**TO DO**: Every line of the material that includes the word "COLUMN" is to be shown.
● ● ● ● ● ● ●
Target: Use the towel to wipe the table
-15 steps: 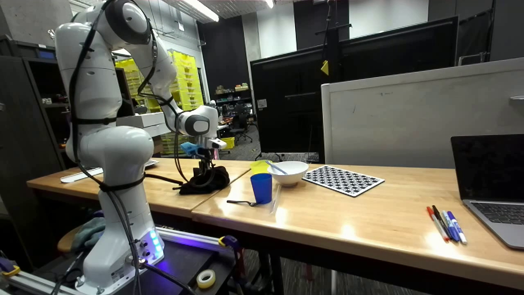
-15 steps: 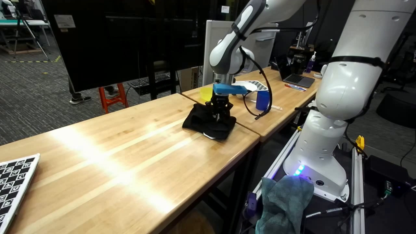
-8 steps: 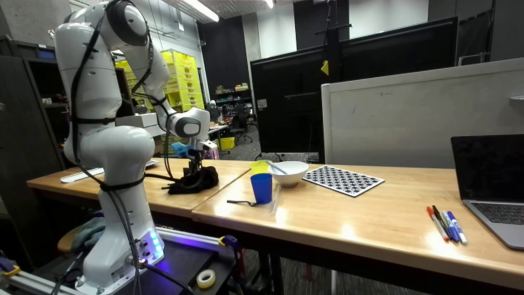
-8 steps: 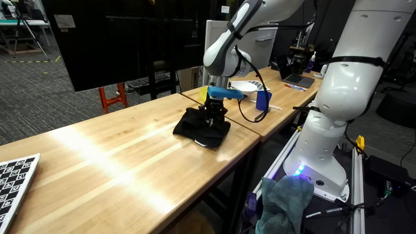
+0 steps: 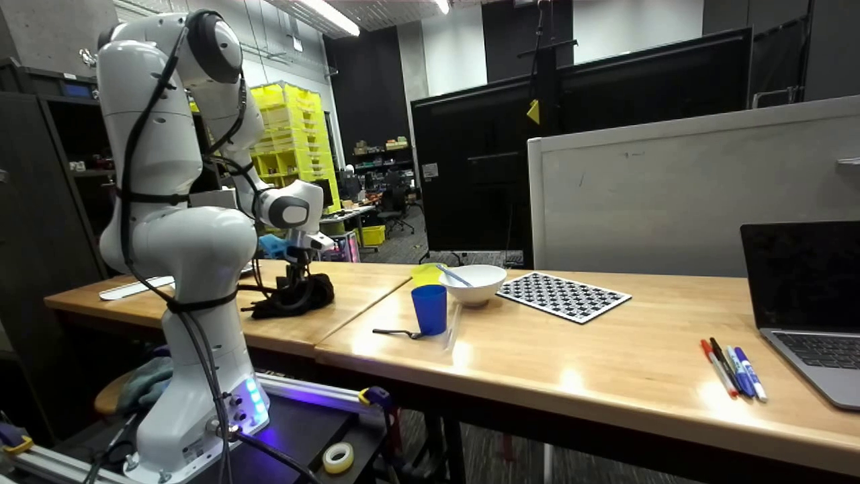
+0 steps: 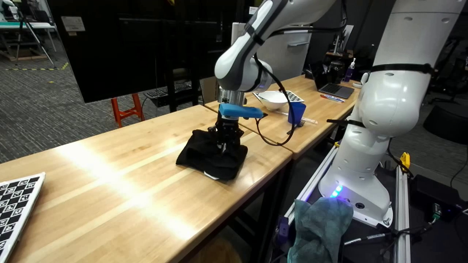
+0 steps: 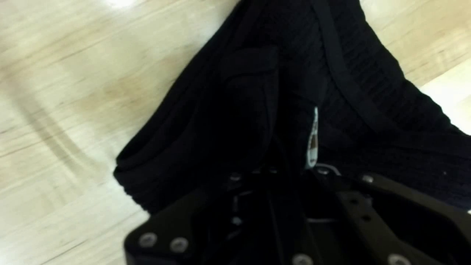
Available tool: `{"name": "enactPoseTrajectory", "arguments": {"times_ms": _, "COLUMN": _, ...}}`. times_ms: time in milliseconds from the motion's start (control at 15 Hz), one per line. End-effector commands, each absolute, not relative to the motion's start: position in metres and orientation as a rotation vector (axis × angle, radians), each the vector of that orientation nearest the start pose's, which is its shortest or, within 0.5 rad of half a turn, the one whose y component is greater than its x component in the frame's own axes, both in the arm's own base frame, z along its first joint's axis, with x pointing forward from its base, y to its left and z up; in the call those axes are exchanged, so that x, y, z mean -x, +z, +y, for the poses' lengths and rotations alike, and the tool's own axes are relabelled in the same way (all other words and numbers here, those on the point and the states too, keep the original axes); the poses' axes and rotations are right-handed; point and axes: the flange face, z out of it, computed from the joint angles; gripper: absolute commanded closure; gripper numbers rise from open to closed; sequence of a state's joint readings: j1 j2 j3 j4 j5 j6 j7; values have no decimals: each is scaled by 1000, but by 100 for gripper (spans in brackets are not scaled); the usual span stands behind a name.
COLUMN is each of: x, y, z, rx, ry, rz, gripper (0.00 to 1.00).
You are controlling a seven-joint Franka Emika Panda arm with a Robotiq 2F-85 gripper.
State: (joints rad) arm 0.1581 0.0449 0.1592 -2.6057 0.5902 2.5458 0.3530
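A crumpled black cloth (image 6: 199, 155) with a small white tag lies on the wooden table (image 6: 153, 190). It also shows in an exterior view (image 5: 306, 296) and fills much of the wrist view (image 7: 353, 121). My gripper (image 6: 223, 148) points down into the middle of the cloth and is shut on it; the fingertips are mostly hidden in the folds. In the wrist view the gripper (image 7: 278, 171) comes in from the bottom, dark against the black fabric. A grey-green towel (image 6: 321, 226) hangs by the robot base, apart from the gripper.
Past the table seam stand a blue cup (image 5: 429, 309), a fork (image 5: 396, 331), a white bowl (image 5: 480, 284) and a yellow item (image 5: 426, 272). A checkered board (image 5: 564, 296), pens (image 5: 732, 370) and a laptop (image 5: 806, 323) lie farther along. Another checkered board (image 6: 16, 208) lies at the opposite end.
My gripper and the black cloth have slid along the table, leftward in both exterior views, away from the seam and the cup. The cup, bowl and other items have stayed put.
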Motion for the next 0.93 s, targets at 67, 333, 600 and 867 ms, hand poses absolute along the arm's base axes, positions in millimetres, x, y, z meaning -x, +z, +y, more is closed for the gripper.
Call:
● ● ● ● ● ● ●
**ANSWER SPACE**:
Available tool: `{"name": "enactPoseTrajectory", "arguments": {"times_ms": _, "COLUMN": _, ...}}`. times_ms: time in milliseconds from the motion's start (control at 15 Hz), one per line. End-effector commands, each absolute, not relative to the motion's start: position in metres and orientation as a rotation vector (axis × angle, radians), each the vector of that orientation nearest the start pose's, which is its shortest or, within 0.5 rad of half a turn, the one whose y component is greater than its x component in the frame's own axes, both in the arm's own base frame, z along its first joint's axis, with x pointing forward from its base, y to its left and z up; in the call those axes are exchanged, so that x, y, z mean -x, +z, +y, for the poses' lengths and rotations alike, and the tool's own axes are relabelled in the same way (all other words and numbers here, those on the point and the states too, keep the original axes); the poses' axes and rotations are right-handed; point and axes: the flange face, z out of it, computed from the joint angles; gripper: absolute commanded closure; gripper numbers rise from open to closed; sequence of a state's joint readings: j1 j2 j3 j4 j5 j6 j7; values have no decimals: each is scaled by 1000, but by 100 for gripper (spans in brackets are not scaled); the usual span stands behind a name.
COLUMN is each of: x, y, z, rx, ry, rz, gripper (0.00 to 1.00).

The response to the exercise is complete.